To do.
Among the lines listed below, count those that include the string "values", and state only the count.

Extracted data entries.
[Start of section]

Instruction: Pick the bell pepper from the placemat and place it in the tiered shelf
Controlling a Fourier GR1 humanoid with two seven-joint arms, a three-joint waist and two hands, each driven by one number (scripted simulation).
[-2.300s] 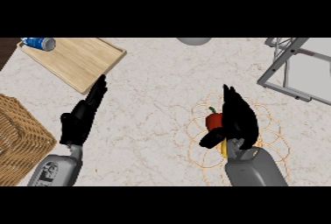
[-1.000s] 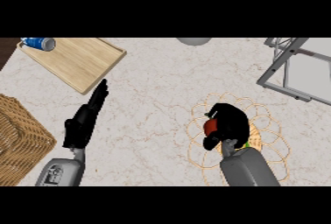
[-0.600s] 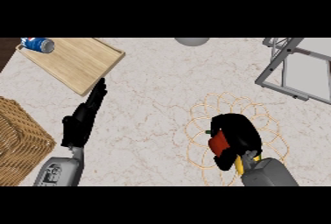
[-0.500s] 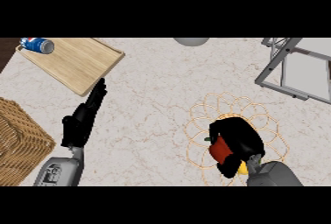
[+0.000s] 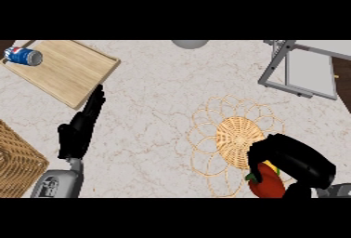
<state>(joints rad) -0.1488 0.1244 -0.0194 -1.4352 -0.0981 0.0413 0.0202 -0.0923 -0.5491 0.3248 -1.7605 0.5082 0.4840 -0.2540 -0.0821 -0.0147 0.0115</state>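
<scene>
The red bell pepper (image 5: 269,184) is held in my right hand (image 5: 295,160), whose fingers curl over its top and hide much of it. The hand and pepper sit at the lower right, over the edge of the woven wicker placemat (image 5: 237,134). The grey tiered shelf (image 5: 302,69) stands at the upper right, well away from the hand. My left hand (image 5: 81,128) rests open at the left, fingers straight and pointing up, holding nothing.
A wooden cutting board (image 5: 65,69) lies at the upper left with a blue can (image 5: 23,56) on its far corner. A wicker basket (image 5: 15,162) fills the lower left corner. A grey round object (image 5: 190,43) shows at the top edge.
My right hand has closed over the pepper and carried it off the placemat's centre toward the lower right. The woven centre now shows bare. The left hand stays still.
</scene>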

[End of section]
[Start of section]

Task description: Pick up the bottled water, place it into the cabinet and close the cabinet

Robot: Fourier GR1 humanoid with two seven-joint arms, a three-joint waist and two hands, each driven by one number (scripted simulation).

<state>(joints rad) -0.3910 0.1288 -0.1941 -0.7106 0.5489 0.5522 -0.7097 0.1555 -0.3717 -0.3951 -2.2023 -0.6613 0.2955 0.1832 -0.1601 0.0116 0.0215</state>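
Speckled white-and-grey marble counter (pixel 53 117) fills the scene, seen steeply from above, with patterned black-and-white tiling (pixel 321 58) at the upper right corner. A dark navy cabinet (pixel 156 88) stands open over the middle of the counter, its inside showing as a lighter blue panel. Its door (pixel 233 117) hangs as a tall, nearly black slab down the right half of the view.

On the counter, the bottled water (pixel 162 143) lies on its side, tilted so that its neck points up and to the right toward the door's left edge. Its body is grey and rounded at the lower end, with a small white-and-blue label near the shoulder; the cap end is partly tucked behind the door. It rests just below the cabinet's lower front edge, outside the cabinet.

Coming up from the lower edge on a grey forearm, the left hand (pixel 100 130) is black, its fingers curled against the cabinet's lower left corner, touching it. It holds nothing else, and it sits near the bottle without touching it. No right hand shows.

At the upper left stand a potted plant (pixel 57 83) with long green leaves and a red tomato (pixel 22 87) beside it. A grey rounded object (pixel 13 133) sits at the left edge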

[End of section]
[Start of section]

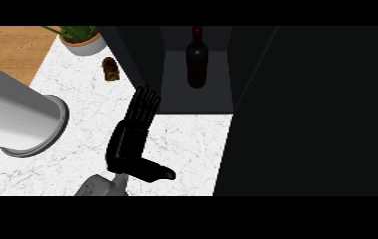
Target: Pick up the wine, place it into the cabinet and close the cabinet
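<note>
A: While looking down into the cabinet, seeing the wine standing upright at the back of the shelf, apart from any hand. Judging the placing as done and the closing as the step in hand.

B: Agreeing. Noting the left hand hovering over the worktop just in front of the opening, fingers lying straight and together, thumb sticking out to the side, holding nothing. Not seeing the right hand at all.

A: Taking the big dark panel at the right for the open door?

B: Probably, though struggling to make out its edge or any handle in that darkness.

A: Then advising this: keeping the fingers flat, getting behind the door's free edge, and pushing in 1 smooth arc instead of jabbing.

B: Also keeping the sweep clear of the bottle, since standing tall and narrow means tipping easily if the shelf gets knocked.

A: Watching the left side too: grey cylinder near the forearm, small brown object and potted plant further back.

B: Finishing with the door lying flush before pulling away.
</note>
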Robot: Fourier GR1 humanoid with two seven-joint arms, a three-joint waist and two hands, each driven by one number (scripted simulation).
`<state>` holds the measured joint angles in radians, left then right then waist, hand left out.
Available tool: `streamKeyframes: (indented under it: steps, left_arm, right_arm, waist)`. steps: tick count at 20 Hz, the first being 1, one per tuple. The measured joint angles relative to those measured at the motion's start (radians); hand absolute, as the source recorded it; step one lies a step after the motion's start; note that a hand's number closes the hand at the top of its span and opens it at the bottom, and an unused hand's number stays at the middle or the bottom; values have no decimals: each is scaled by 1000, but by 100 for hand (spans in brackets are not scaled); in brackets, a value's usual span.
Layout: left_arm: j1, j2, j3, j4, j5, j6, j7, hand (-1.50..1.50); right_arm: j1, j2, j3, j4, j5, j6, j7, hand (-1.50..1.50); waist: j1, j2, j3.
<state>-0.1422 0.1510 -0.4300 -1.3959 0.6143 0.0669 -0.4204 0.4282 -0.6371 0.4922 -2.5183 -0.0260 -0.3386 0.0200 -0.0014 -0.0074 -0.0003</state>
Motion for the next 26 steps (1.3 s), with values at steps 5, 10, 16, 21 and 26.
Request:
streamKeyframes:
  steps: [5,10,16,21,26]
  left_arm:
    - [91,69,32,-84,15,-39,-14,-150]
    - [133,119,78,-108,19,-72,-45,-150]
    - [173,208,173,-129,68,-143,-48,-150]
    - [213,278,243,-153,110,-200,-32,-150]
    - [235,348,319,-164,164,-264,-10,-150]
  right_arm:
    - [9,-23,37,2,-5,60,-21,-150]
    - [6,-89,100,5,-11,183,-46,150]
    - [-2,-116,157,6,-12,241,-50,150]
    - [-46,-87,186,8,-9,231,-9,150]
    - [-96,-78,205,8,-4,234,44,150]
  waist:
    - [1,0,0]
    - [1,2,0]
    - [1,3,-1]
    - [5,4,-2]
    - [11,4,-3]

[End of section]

Written answer.
2